→ **Data for processing**:
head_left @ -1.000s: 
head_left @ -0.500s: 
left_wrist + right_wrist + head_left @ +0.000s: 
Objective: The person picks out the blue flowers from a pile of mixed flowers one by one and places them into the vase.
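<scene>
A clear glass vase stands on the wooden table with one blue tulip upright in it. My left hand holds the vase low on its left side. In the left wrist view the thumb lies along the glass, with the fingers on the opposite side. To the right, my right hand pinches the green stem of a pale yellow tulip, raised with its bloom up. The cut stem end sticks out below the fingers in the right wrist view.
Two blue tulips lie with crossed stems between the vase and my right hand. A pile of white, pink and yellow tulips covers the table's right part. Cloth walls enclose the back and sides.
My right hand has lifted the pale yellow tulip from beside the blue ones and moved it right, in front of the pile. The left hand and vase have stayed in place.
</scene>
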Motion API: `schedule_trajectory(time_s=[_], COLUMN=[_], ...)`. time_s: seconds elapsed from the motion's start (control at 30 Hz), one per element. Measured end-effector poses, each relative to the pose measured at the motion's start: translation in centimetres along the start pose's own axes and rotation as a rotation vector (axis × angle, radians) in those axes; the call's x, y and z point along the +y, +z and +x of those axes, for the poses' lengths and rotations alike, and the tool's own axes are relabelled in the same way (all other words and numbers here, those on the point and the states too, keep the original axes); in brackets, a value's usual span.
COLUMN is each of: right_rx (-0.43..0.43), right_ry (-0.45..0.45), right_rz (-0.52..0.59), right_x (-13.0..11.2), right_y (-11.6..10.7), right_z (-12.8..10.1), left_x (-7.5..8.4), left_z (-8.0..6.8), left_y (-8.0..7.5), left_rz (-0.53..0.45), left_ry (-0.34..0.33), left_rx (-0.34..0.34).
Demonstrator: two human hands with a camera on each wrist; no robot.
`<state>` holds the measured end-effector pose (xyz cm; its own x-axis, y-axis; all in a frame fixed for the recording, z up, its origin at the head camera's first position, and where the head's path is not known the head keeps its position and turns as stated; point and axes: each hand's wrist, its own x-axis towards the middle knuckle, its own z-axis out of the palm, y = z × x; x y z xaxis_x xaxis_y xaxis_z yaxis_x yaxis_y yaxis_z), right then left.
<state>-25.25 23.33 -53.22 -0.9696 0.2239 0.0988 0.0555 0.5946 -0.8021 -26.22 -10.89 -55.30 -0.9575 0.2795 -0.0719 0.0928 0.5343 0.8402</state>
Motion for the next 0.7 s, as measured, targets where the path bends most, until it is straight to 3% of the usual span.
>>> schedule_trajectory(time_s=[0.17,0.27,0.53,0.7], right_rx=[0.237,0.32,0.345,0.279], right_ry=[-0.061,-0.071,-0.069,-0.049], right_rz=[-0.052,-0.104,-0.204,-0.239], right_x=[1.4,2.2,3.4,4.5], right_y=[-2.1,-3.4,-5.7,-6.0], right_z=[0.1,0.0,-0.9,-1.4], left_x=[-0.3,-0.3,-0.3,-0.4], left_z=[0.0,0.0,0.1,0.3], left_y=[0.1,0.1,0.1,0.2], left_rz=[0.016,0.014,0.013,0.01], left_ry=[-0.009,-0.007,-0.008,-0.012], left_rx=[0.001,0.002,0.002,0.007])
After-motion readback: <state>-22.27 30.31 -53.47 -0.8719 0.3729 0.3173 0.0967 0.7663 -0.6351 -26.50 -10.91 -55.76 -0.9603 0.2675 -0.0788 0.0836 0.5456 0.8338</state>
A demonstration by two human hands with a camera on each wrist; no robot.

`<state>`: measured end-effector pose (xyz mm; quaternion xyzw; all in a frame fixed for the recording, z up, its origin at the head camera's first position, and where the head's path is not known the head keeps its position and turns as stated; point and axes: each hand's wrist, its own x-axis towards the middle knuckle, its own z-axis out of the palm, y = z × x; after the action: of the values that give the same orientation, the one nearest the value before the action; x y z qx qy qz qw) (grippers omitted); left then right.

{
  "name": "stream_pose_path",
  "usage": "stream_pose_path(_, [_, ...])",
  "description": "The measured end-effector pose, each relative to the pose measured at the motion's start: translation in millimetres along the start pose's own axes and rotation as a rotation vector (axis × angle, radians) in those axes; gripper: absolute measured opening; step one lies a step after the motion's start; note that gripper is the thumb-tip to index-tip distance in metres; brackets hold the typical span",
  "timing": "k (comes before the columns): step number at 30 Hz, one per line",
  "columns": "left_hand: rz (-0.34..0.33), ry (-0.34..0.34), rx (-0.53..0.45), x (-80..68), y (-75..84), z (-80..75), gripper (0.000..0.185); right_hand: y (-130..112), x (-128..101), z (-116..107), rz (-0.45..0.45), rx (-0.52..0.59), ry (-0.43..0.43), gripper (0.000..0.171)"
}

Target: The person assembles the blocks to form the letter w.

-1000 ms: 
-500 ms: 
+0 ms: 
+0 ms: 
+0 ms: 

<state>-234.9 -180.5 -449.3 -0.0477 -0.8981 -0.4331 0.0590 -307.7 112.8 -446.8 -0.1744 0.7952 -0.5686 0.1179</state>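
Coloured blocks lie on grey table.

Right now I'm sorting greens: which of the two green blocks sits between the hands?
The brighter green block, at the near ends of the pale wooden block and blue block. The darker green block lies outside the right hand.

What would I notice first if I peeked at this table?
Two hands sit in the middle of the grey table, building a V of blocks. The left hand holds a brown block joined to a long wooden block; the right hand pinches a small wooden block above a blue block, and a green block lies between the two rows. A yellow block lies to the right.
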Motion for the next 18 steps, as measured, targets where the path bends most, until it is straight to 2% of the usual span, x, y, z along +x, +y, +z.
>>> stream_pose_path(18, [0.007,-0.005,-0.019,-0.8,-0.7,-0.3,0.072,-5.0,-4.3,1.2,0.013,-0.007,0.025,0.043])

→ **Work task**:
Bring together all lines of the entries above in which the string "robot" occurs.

→ **Your response**:
Demonstrator: two human hands with a camera on each wrist; no robot.
A demonstration by two human hands with a camera on each wrist; no robot.

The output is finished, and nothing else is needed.